Natural Gas Market Note | 01.06.2026
Natural gas futures post the fifth straight day of losses.
The natural gas market extended its losing streak on Tuesday, with the prompt-month February 2026 contract posting its fifth consecutive loss. Since trading to a high of $4.176 per MMBtu on its first day on the front of the curve last Tuesday, February has given up more than 80 cents, finishing this afternoon near $3.35 per MMBtu. Today’s losses were less pronounced further out the curve, with Summer 2026 and Winter 2026-27 giving up just $0.05 per MMBtu.
Bearish weather continues to weigh on futures pricing. Although warm anomalies are expected to normalize by the end of the two-week period, the eastern half of the U.S. is expected to register historic warmth over the next five days. This will weigh heavily on residential and commercial natural gas demand, as well as power generation burn, severely limiting storage withdrawals in the coming weeks.

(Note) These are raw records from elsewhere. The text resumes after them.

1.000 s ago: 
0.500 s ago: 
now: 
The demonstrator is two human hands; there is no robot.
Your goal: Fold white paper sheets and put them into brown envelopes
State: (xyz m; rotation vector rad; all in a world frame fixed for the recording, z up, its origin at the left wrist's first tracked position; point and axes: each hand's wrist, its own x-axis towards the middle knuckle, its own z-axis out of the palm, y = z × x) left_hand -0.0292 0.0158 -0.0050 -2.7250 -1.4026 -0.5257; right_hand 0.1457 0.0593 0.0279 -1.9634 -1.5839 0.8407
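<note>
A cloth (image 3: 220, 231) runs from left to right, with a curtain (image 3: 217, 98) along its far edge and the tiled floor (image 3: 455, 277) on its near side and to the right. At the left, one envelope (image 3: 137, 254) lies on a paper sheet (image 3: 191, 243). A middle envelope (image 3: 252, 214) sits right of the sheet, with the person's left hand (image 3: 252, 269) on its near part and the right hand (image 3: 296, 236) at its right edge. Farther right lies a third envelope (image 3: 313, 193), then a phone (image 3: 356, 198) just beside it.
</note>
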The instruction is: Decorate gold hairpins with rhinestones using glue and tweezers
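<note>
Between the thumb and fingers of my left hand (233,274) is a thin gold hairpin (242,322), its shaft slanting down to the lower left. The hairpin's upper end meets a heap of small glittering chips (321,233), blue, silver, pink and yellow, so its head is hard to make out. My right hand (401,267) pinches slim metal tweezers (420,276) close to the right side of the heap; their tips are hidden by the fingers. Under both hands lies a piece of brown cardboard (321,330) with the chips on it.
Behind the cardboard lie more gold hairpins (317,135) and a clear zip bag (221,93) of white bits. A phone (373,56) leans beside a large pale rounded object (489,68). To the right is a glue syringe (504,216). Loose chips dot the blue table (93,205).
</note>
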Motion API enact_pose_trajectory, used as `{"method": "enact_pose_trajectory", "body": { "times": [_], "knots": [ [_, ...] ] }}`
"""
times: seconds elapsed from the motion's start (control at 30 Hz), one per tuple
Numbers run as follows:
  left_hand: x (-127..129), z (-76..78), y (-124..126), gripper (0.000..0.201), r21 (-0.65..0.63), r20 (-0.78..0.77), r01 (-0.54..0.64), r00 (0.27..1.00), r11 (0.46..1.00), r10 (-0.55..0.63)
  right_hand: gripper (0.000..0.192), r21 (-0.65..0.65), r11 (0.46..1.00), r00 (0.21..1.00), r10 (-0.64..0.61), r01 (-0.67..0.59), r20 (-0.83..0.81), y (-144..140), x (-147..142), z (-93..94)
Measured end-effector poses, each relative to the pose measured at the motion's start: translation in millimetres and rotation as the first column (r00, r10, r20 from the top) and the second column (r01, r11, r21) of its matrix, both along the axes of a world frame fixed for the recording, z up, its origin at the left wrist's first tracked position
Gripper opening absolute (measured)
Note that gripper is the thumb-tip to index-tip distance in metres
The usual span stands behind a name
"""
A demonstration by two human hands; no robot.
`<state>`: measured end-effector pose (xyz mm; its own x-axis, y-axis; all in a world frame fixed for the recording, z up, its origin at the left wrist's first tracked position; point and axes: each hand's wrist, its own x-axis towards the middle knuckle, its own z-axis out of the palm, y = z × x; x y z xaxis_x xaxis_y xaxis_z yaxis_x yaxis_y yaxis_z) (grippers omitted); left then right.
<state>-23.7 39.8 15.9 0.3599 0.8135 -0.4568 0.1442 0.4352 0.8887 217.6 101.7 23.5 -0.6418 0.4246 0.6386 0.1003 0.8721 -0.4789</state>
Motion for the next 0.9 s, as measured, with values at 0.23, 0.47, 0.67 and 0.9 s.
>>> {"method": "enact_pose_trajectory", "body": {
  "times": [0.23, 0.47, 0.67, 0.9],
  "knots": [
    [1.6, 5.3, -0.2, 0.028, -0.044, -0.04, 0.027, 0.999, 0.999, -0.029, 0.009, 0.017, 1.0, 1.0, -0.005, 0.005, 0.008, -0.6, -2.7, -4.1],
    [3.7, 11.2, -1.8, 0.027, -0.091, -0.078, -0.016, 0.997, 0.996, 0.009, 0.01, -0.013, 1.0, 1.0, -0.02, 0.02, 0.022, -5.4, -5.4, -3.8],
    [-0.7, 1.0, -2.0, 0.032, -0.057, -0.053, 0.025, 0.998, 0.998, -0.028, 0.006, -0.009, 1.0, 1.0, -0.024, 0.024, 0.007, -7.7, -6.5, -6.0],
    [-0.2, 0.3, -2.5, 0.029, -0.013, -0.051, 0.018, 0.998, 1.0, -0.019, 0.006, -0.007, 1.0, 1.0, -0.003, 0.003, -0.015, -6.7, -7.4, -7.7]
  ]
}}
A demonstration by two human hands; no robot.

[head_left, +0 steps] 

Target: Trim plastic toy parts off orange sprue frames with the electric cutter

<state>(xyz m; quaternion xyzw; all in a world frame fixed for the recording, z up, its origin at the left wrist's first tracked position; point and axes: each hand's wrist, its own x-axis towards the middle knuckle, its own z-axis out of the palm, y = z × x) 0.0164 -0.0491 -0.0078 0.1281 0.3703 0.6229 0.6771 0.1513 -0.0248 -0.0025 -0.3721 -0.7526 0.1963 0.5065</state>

The upcoming storage report, however, covering the week ended January 2, is expected to show a much larger draw than the prior week. On the heels of a 38-Bcf withdrawal for the week ended December 26, inventories likely declined by closer to 120 Bcf during the following week. This would cut the surplus to the five-year average by more than half and widen the deficit to year-ago levels. Inventories declined rapidly during January 2026, losing nearly 1 Tcf over the course of the month. That pace looks highly unlikely to repeat based on current forecasts, suggesting stocks could move to a meaningful surplus versus year-ago levels by the end of this month.